> Task item:
Select the lines below containing the word "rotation".

> Stored data:
■ ■ ■ ■ ■ ■ ■
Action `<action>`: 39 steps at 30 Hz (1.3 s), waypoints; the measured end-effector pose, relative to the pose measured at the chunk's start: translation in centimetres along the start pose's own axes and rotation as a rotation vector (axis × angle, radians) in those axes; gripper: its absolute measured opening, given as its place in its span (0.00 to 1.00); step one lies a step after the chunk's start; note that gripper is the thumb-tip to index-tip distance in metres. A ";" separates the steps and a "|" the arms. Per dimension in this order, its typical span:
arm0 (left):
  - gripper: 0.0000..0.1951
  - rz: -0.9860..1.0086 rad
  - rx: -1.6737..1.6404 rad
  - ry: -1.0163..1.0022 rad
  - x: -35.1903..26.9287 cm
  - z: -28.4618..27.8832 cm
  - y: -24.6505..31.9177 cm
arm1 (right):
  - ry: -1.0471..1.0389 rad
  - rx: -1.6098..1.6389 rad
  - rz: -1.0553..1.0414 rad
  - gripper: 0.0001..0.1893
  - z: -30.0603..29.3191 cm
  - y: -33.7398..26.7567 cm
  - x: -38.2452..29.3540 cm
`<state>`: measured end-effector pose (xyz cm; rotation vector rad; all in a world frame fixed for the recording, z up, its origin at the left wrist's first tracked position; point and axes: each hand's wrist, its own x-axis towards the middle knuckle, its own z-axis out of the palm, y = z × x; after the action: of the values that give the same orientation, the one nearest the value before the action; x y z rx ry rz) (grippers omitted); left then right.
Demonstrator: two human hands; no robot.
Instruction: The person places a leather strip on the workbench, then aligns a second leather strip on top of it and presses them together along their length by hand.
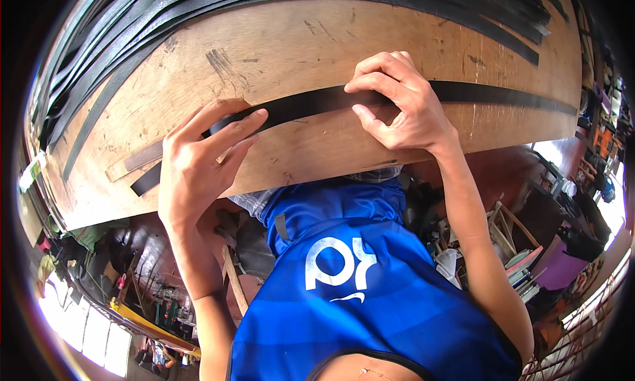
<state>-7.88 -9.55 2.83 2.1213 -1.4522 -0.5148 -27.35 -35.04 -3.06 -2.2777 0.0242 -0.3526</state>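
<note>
A long black strip [307, 103], apparently leather or similar material, runs across a plywood tabletop [278, 48]. My left hand [201, 155] holds it near the left, fingers on both sides, and the strip curls up there. A black strip end [147, 180] shows to the left of that hand; the hand hides whether it is the same piece. My right hand [402, 103] is over the strip further right. Its thumb and forefinger are apart, near opposite edges of the strip; whether they press on it I cannot tell.
Many long black strips [198, 4] lie in layers along the far side and left. A short greyish-brown strip [144, 155] is beside my left hand. Frames and clutter [516, 227] stand below the table at right; a wooden bar [235, 282] leans at left.
</note>
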 end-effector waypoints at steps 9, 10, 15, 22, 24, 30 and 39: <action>0.22 0.024 0.037 -0.003 -0.1 0.1 0.0 | 0.003 -0.012 -0.017 0.16 0.1 0.3 -0.2; 0.22 0.023 0.037 -0.003 -0.1 0.1 0.0 | 0.003 -0.012 -0.016 0.16 0.1 0.3 -0.2; 0.22 0.034 0.041 0.007 0.0 0.2 0.1 | 0.010 -0.010 -0.020 0.14 0.3 0.2 -0.3; 0.21 0.020 -0.018 -0.004 0.2 0.0 0.0 | -0.008 -0.056 -0.029 0.14 0.5 0.0 -0.1; 0.20 0.042 -0.007 0.000 0.3 -0.1 0.0 | -0.001 -0.057 -0.041 0.14 0.5 0.0 0.0; 0.18 0.063 0.071 -0.006 0.4 0.0 0.3 | 0.005 -0.047 -0.048 0.16 0.6 0.1 -0.1; 0.17 0.062 0.074 0.010 0.4 0.2 0.4 | -0.031 -0.091 -0.027 0.15 0.6 -0.9 0.5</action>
<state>-8.18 -10.09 2.94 2.1251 -1.5482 -0.4333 -26.78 -34.10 -2.65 -2.3749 -0.0066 -0.3366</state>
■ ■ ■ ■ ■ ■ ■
> Finished task:
Action `<action>`: 39 steps at 30 Hz (1.3 s), waypoints; the measured end-effector pose, relative to the pose measured at the chunk's start: translation in centimetres along the start pose's own axes and rotation as a rotation vector (axis × angle, radians) in those axes; gripper: its absolute measured opening, given as its place in its span (0.00 to 1.00); step one lies a step after the chunk's start; note that gripper is the thumb-tip to index-tip distance in metres. A ";" separates the steps and a "|" the arms. Per dimension in this order, its typical span:
`<state>`: measured end-effector pose (xyz cm; rotation vector rad; all in a world frame fixed for the recording, z up, its origin at the left wrist's first tracked position; point and axes: each hand's wrist, its own x-axis towards the middle knuckle, its own z-axis out of the palm, y = z × x; after the action: of the values that give the same orientation, the one nearest the value before the action; x y z rx ry rz) (grippers omitted); left then right.

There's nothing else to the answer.